Problem: Find two positive numbers whose difference is $100$ and whose product is a minimum


My Attempted Solution :
Let's assume, $a, b \in \mathbb{R^+}$, $b < a$ 
First we set up an equation for the difference of $a, b$, I've used absolute values to restrict $a,b$ to values $\geq 0$
$$|a| - |b| = 100$$
$$\implies |a| = 100 + |b|$$
Next we set up an equation for the product of $a, b$
$$(|a|)(|b|) = b^2 +  100|b| \ \ \ \ $$
Defining a function $f$, to minimize to product of $a , b$ :
$$f(b) = b^2 + 100|b|$$
$$\implies 
    f'(b) = \begin{cases}
2b +100, \ \ \ \text{if} \ \ b \geq 0 \ \ \ \ (1)\\
2b - 100, \ \ \ \text{if} \ \ b < 0 \  \ \ \ (2)\\
\end{cases}  $$
Solving for $f'(b) =0$, with case $(1)$, yields $b = -50$, an immediate contradiction. Solving for $f'(b) =0$, with case $(2)$, gives $b=50$, $a=150$. Although that is a valid solution (EDIT: As correctly pointed out in an answer below, this is also a contradiction), they are not the minimum values.
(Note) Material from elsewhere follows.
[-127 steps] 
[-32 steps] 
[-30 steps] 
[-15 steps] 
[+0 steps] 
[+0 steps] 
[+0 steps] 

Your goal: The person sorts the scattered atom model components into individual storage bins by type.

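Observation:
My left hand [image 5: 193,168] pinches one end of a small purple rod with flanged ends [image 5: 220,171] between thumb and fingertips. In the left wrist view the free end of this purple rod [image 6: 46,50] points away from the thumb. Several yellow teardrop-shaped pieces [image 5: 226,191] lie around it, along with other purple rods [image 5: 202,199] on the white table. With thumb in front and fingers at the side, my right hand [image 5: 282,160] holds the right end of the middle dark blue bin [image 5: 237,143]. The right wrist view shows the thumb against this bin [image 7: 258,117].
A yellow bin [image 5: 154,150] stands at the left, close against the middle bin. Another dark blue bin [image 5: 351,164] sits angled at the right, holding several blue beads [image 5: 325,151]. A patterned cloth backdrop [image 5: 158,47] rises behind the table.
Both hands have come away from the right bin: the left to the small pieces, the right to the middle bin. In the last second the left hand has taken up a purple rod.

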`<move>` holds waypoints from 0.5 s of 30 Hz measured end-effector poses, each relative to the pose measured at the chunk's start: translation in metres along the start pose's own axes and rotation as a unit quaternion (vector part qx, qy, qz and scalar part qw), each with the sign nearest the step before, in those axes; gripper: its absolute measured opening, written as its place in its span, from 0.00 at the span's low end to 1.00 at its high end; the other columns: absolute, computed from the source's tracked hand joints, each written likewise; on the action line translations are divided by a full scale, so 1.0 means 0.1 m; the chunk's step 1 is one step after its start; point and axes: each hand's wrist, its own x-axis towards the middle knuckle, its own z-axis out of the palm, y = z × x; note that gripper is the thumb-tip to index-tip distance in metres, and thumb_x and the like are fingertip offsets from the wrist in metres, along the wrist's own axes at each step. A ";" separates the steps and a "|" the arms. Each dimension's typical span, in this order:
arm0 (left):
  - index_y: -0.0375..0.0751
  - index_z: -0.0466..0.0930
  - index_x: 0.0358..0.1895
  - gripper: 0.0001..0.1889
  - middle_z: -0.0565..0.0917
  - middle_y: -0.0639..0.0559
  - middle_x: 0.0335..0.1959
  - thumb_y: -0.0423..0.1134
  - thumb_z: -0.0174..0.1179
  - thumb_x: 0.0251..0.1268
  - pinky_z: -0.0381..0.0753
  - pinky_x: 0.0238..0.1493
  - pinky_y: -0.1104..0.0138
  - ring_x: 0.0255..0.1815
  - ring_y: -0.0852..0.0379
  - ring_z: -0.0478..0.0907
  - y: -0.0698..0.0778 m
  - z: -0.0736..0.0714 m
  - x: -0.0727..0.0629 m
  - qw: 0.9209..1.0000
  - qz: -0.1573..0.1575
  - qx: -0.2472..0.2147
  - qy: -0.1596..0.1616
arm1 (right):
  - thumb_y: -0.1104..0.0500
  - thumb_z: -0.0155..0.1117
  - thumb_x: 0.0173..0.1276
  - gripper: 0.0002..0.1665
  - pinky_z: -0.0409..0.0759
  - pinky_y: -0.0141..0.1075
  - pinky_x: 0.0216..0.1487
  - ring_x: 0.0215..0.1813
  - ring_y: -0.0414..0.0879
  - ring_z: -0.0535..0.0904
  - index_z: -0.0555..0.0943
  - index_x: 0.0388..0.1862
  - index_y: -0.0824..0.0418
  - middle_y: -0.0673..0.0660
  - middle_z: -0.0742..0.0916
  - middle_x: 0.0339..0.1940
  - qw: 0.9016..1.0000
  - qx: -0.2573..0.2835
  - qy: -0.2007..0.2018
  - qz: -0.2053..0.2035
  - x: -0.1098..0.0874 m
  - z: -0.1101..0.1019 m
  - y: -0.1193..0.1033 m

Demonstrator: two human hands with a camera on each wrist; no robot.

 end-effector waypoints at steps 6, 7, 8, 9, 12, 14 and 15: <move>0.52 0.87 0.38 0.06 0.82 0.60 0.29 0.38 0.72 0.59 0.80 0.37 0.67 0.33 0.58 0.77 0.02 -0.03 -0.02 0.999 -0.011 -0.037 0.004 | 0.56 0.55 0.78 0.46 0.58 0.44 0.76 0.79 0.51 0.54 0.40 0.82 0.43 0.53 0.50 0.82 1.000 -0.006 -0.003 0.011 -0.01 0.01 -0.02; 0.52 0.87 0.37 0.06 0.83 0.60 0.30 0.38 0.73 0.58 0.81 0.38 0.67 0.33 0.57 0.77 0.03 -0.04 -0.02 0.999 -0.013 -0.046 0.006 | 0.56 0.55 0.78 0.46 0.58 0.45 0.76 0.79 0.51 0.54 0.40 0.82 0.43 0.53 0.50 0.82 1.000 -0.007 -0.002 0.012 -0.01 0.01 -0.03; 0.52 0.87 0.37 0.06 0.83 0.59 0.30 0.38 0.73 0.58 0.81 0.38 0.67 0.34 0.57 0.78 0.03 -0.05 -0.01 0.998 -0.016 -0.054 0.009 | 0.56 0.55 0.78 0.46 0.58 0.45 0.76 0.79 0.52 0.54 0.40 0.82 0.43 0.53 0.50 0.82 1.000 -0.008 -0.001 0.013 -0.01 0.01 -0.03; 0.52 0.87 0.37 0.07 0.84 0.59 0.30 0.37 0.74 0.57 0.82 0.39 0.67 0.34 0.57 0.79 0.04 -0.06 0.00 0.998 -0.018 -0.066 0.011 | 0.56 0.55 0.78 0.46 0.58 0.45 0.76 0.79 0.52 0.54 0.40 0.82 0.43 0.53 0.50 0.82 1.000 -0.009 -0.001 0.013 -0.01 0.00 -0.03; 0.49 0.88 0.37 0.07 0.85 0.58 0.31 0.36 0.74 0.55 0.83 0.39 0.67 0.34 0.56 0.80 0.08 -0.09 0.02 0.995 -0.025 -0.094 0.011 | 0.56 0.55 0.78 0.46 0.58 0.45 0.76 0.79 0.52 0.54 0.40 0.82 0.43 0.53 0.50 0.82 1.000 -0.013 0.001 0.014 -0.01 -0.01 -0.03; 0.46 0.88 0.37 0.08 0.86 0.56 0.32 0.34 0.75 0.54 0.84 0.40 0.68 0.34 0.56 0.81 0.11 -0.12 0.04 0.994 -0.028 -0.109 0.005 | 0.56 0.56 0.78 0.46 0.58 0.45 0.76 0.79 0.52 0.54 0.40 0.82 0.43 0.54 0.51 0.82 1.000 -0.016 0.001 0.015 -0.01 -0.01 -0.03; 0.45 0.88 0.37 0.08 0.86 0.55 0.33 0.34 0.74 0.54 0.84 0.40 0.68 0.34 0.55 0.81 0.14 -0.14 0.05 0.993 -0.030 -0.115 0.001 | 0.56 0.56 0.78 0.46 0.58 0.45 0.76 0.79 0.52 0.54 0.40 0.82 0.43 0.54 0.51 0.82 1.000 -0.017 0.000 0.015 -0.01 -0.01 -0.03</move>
The correct values, just thinking about it should be, $a = 100$, $b = 0$. However, trying to minimize it, using the equations I set up, don't yield the correct solution. Why is that so?. I don't seem to have made any mistakes as far as I can tell
 A: The minimum does not exists. There exists a minimizing sequence:
$$
(a_n,b_n)=(1/n,100+1/n)
$$
A: If you are trying to find an optimum, you need first to verify that an optimum exists. In this instance, one does not: as $b$ gets closer and closer to $0$ from above, $b(100+b)$ gets closer and closer to $0$ from above.
A: To answer the question Why is that so, there is a mistake. Your case (1) yields an immediate contradiction, as you've noted, but so does your case (2). It yields $b=50$, which violates your assumption that $b<0$. So your equations do lead to the conclusion that the min cannot occur where $f'(b)=0$.
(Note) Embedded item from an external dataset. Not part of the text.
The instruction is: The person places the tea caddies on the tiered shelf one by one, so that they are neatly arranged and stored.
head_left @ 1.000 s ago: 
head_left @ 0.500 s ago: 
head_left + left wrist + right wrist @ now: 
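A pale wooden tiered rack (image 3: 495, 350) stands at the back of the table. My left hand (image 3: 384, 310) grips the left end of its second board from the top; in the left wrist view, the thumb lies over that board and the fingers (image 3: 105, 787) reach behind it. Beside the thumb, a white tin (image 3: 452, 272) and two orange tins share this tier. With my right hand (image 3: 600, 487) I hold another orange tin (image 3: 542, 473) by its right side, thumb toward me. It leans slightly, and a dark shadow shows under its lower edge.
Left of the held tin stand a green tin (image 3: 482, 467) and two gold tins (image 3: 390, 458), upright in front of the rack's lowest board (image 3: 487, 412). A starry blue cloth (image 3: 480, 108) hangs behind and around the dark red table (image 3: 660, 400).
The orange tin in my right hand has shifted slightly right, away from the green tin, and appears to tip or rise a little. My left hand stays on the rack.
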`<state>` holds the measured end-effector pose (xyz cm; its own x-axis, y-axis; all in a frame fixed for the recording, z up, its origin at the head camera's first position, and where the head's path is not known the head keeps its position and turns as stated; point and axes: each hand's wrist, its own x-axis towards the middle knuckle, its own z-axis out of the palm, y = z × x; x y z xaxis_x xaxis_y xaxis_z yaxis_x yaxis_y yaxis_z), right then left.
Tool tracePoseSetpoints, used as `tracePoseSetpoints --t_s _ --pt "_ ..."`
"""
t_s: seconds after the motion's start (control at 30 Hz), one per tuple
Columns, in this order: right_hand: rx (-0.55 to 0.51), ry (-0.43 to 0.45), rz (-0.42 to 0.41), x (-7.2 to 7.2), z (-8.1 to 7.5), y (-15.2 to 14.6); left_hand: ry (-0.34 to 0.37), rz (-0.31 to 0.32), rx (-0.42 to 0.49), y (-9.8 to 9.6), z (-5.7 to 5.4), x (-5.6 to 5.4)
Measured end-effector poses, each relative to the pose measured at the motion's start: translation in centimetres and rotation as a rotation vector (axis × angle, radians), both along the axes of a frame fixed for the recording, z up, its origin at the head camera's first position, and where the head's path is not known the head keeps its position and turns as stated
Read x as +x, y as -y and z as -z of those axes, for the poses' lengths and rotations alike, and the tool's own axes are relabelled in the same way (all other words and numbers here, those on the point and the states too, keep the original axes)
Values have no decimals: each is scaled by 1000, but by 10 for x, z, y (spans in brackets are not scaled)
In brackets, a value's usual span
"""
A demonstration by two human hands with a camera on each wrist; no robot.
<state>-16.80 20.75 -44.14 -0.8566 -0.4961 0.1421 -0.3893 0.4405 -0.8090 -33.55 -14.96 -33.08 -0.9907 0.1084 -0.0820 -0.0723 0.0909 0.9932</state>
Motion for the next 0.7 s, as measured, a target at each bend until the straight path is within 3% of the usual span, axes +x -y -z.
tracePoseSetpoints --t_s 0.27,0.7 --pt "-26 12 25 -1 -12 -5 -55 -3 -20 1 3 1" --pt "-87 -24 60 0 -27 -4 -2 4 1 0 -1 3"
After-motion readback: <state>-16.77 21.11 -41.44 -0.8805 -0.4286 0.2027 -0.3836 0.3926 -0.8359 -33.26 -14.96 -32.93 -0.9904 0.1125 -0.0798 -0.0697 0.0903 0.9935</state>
A: If the minimum of a function lies on the boundary of the region of parameters, then simple differentiation will not work.  You must also check the boundaries, which in this case includes the (true) solution $(0,100)$.
A trivial illustration:  Find the minimum value of $f(x) = x$ for $x \ge 0$.  Differentiation is of no help in finding the solution at $x = 0$.
A: Without loss of generality assume $b > a$ so $a + 100 = b$.
The product is $ab = a(a+100) = a^2 + 100a$.
To find an extrema we must solve for $f(x) = x^2 + 100x$ $f'(x) = 0$.
That is $2x + 100 = 0$ so $x = -50$ is the only extremum.
To see what type of extremum it is we must evaluate $f''(x)$ is at $x = -50$.  $f''(x) = 2$ so $f''(50) = 2 > 0$.  $x = 50$ it is a minimum.
So $b = 50$ and $a = -50$ is the minimum product. But those aren't positive.
We need to find the minimum positive product.  If $0 < x$ then $f'(x) > 2*0 + 100$ so the product is increasing.
So the minimum product occurs at $a = \min (0, \infty)$ and $b = \min (100, \infty)$.  
But .... there are no such real numbers.
Which... isn't a problem.  You fell for the oldest trick in the book-- one which every mathematician I have ever known has fallen for once or twice--- that just because a problem might ask for something, that doesn't mean the thing exists.
Now had it be two non-negative real numbers the question would have been valid, but it wasn't and it isn't.